Lysosomal storage diseases such as Gaucher’s disease can also present with thrombocytopenia [32]. These disorders are characterized by mutations in one of a series of enzymes involved in the degradation of glycosphingolipids. Patients can present with hepatosplenomegaly, cardiomyopathy, renal dysfunction, anemia, thrombocytopenia, and neurological degeneration. Thrombocytopenia associated with splenomegaly may also be secondary to infiltrative metabolic disorders such as the mucolipidoses and mucopolysaccharidoses.
Inherited Disorders
Inherited disorders typically presenting in the early to late neonatal period with variable severity of onset include Bernard-Soulier syndrome, X-linked thrombocytopenia, thrombocytopenia-absent radius syndrome, amegakaryocytic thrombocytopenia with radioulnar synostosis, and congenital amegakaryocytic thrombocytopenia.
Fanconi anemia is characterized by short stature, skeletal anomalies, increased incidence of solid tumors and leukemias, and aplastic anemia. It is rare to present with thrombocytopenia in the neonatal period although it should be considered in the presence of dysmorphic features and unexplained thrombocytopenia.

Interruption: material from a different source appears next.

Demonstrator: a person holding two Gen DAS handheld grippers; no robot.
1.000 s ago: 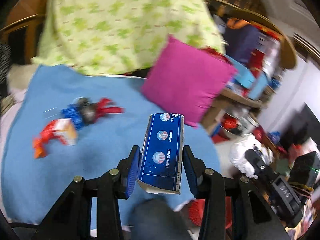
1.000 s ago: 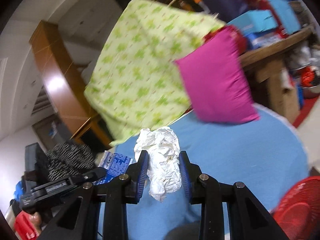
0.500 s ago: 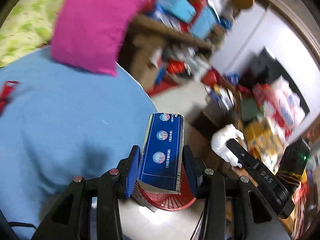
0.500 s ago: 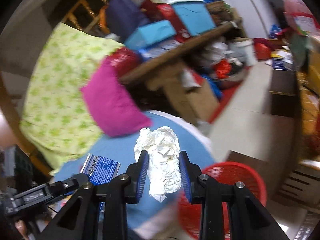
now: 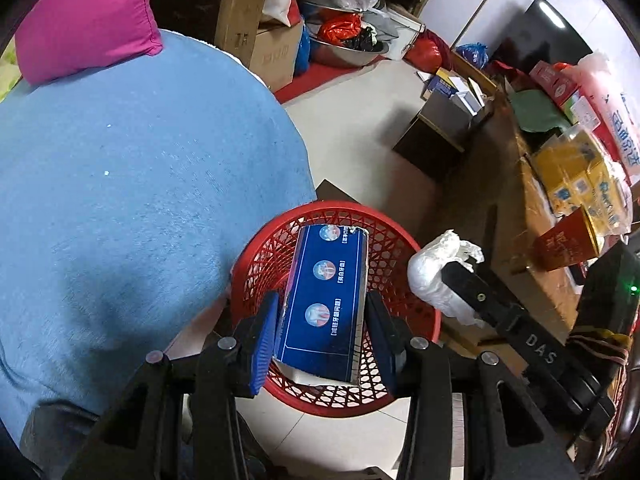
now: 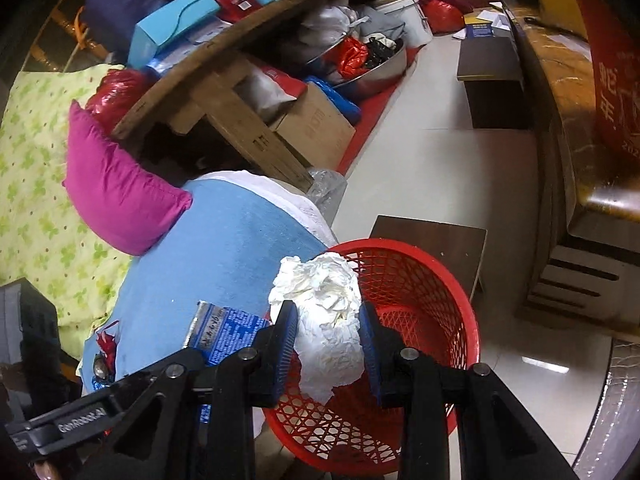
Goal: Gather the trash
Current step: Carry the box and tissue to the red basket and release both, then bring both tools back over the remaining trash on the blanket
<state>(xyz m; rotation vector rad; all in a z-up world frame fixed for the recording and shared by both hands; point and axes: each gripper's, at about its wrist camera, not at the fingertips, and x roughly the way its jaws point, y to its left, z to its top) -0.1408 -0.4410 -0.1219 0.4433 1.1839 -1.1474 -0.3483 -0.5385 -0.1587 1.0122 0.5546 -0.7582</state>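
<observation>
My left gripper (image 5: 322, 330) is shut on a dark blue carton (image 5: 326, 300) and holds it right above the open red mesh basket (image 5: 276, 256) on the floor. My right gripper (image 6: 328, 344) is shut on a crumpled white paper wad (image 6: 324, 312) above the near rim of the same basket (image 6: 432, 300). The wad also shows in the left wrist view (image 5: 436, 272), just right of the basket. The carton shows in the right wrist view (image 6: 226, 330) to the left of the wad.
The blue-covered bed (image 5: 120, 180) lies left of the basket, with a magenta pillow (image 5: 88, 12) at its far end. Red and blue wrappers (image 6: 105, 354) lie on the bed. A dark wooden stool (image 6: 436, 240), a wooden cabinet (image 6: 580, 160) and cluttered boxes (image 5: 276, 52) surround the white floor.
Both grippers swung away from the bed and down toward the floor. The red basket came under the carton and the paper wad. Both grips stayed shut.
</observation>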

The diepoxybutane test is almost always diagnostic of this disorder [33].
Thrombocytopenia-Absent Radius (TAR) Syndrome
Thrombocytopenia-absent radius (TAR) syndrome is a rare autosomal recessive condition in which thrombocytopenia is associated with bilateral radial aplasia, although thumbs may be present and normal. It can also be associated with lower limb abnormalities (47 %), renal anomalies (27 %) and cardiac defects (15 %) [34]. Episodes of thrombocytopenia begin in the neonatal period, and around 50 % of affected infants are symptomatic (showing evidence of bleeding) in the first week of life, with a further 40 % becoming symptomatic by the age of 4 months [35]. The platelet count improves spontaneously after the first year of life. The therapy of TAR syndrome is supportive with platelet transfusions for hemorrhage, red cell transfusions for anemia, and avoidance of stressors, such as cow’s milk, which may induce thrombocytopenia.
Amegakaryocytic thrombocytopenia with radioulnar synostosis (ATRUS) is caused by mutations in the HOXA11 gene and is characterized by severe thrombocytopenia from birth, radioulnar synostosis, clinodactyly, and shallow acetabula [36].
Congenital amegakaryocytic thrombocytopenia (CAMT) is an autosomal recessive condition that almost always presents early in the neonatal period with severe thrombocytopenia; 50 % of affected infants will have evidence of bleeding [37]. Although there is isolated thrombocytopenia in the newborn period, 50 % will go on to develop aplastic anemia in childhood. Stem cell transplantation is curative in cases of severe disease [38].
22.1.3.2 Late-Onset Thrombocytopenia
Thrombocytopenia occurring after 72 h of age is due to sepsis or NEC in more than 80 % of cases [14].
Late-Onset Sepsis
The vast majority of late-onset infections are caused by gram-positive organisms, with coagulase-negative staphylococci accounting for almost half of infections [39]. The rate of infection is inversely related to birthweight and gestational age. Candida species are increasingly important causes of late-onset sepsis, occurring in 12 % of very low birthweight infants [40]. Thrombocytopenia occurs in 79–100 % of these infants [41, 42]. In late-onset sepsis, thrombocytopenia is often more severe (<30 × 109/L) and of rapid onset, and can take several weeks to resolve [8].
Necrotizing Enterocolitis
This is the most common neonatal gastrointestinal illness, affecting predominantly preterm infants (90 % of cases occur in premature infants). Surgery is required in 20–60 %, and there is a mortality rate of 20–28 % [42]. In one study, 90 % of infants with NEC had thrombocytopenia (<150 × 109/L), with 55 % of these infants having platelet counts below 50 × 109/L [43]. Within the group with severe thrombocytopenia, 55 % had severe bleeding complications. Severe thrombocytopenia had an 89 % positive predictive value for intestinal gangrene in one study [44]. The most likely reason for low platelets is increased platelet destruction although there may be suppression of platelet production by pro-inflammatory cytokines.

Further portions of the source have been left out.